_Requirement_:
Repeat the listing below in full and exactly, but without its pictures.

_Provided data_:
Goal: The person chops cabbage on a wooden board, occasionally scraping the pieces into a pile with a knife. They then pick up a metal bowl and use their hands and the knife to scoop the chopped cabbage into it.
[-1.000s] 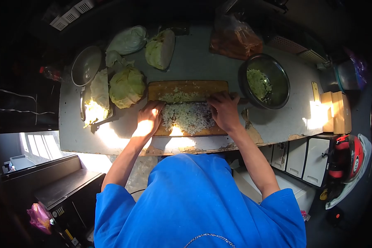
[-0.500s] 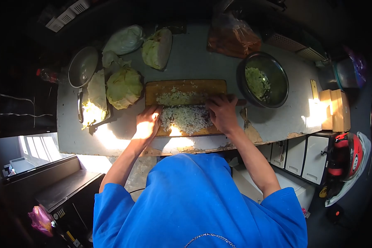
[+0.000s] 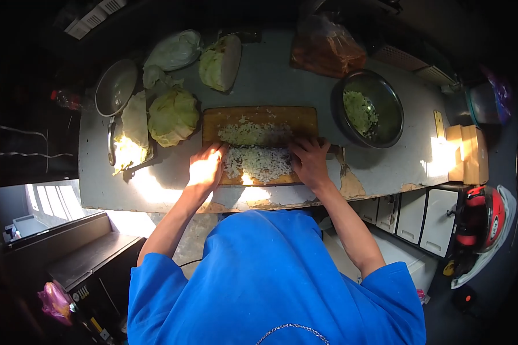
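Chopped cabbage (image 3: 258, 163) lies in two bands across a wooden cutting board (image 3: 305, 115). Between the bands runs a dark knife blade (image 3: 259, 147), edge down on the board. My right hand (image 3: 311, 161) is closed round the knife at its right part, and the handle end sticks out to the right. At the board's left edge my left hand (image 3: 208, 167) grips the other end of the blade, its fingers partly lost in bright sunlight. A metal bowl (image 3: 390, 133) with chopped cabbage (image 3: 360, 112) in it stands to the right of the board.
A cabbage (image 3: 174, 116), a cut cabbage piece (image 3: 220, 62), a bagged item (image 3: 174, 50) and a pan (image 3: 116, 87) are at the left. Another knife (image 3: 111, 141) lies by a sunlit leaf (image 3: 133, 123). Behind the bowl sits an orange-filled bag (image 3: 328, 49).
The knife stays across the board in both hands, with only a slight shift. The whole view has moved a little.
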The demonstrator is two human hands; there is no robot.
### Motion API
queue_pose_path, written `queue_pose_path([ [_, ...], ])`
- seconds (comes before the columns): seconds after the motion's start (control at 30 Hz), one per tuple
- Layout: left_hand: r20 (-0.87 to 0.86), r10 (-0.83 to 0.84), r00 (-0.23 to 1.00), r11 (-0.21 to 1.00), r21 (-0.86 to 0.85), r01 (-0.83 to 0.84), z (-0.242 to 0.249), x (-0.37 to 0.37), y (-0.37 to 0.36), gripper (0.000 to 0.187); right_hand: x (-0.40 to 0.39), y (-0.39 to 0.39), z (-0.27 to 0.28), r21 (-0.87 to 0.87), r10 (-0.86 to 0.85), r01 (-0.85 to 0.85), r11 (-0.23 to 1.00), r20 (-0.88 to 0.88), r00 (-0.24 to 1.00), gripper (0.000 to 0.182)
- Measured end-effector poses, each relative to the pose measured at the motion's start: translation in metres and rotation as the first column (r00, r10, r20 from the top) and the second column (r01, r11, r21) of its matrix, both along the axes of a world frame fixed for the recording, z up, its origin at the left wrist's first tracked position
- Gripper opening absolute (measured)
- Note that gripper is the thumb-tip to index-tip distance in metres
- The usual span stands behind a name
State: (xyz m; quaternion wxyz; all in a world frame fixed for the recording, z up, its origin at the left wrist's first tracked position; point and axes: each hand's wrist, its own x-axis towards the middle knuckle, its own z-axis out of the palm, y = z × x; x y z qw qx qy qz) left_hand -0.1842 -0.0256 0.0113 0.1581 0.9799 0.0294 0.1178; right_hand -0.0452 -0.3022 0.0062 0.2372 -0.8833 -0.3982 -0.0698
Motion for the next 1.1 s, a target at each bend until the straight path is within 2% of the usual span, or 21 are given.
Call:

_Task answer_:
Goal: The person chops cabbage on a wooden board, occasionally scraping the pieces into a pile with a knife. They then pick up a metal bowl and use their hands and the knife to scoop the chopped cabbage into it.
[-1.000s] 
[-0.500s] 
[+0.000s] 
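Chopped cabbage (image 3: 258, 163) lies in two bands across a wooden cutting board (image 3: 305, 115). Between the bands runs a dark knife blade (image 3: 259, 147), edge down on the board. My right hand (image 3: 311, 161) is closed round the knife at its right part, and the handle end sticks out to the right. At the board's left edge my left hand (image 3: 208, 167) grips the other end of the blade, its fingers partly lost in bright sunlight. A metal bowl (image 3: 390, 133) with chopped cabbage (image 3: 360, 112) in it stands to the right of the board.
A cabbage (image 3: 174, 116), a cut cabbage piece (image 3: 220, 62), a bagged item (image 3: 174, 50) and a pan (image 3: 116, 87) are at the left. Another knife (image 3: 111, 141) lies by a sunlit leaf (image 3: 133, 123). Behind the bowl sits an orange-filled bag (image 3: 328, 49).
The knife stays across the board in both hands, with only a slight shift. The whole view has moved a little.
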The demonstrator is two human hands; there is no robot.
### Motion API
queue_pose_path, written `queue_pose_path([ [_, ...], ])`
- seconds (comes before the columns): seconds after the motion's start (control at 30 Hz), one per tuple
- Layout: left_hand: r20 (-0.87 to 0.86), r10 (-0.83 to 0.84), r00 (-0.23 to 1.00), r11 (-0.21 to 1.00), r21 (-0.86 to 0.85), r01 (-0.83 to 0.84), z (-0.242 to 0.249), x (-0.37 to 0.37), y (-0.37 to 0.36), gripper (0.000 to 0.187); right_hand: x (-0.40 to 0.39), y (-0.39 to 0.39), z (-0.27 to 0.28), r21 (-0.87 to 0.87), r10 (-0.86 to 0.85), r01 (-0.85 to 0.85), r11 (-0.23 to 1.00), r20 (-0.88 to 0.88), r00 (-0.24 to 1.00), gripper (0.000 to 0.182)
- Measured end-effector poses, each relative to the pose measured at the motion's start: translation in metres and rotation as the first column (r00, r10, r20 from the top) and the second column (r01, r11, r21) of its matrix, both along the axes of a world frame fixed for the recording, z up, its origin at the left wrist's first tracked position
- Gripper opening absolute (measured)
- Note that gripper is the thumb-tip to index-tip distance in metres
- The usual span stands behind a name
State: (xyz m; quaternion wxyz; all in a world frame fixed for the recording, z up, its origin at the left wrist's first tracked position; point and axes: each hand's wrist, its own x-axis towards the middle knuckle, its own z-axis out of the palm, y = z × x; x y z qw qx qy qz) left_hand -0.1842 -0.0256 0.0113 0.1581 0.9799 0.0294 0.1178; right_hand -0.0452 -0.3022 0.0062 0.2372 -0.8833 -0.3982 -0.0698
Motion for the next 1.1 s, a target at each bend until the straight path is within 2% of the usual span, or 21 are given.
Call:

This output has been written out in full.